Figure 4. miRNAs that regulate MYCN are downregulated during murine MYCN-driven neuroblastoma tumor formation.

(A) The MYCN miRNA signature score, representing expression of known MYC(N)-regulated miRNAs, increases during neuroblastoma progression in ganglia from TH-MYCN mice (TG, black) compared to ganglia from wild-type mice (WT, gray dashed). Data are presented as mean ± standard deviation of four samples. (B) Heatmap of average miRNA expression levels during murine MYCN-driven neuroblastoma development.

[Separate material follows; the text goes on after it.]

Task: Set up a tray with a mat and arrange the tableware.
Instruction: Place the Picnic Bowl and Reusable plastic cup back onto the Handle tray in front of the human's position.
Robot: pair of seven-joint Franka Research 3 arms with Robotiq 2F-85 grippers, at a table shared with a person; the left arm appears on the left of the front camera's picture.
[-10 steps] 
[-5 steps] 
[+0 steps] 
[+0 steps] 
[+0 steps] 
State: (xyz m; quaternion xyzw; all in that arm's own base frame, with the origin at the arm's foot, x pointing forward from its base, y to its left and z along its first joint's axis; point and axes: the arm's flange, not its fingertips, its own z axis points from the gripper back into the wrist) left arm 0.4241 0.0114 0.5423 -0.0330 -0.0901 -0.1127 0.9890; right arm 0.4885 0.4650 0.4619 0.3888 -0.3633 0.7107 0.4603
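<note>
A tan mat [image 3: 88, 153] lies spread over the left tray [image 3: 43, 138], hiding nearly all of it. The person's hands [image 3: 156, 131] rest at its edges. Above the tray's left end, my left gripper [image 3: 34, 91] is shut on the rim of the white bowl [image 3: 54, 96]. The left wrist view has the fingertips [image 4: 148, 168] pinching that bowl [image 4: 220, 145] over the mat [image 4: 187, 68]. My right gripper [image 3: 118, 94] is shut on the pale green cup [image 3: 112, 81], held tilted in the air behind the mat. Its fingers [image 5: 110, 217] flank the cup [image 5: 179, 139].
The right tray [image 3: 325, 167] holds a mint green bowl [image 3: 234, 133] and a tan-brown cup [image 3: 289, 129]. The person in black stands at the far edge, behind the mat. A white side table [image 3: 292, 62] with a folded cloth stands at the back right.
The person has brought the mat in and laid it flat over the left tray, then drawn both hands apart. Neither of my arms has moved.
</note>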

Data are presented as row normalized. TG: transgenic; WT: wild-type; Δ slope: the difference in regression slope between TG and WT samples; n.s.: non-significant difference (Benjamini & Hochberg multiple testing corrected p-value > 0.05). (C) The 12 MYCN-targeting miRNAs in neuroblastoma show significantly more downregulation during MYCN-driven tumor development, compared to non-targeting miRNAs. Kolmogorov-Smirnov test, p-value = 9.2 × 10⁻³. (D) Heatmap of miRNA expression levels in 11 LSL-MYCN;Dbh-iCre tumors and 5 normal adrenals. For miR-29c-3p and -34a-5p, no expression data was available; miR-98-5p was not expressed in LSL-MYCN;Dbh-iCre tumors. Data are presented as row normalized. gray: no data available. FC: log2 fold change; n.d.: no data available; n.s.: non-significant fold change (Student T-test, Benjamini & Hochberg multiple testing corrected p-value > 0.05).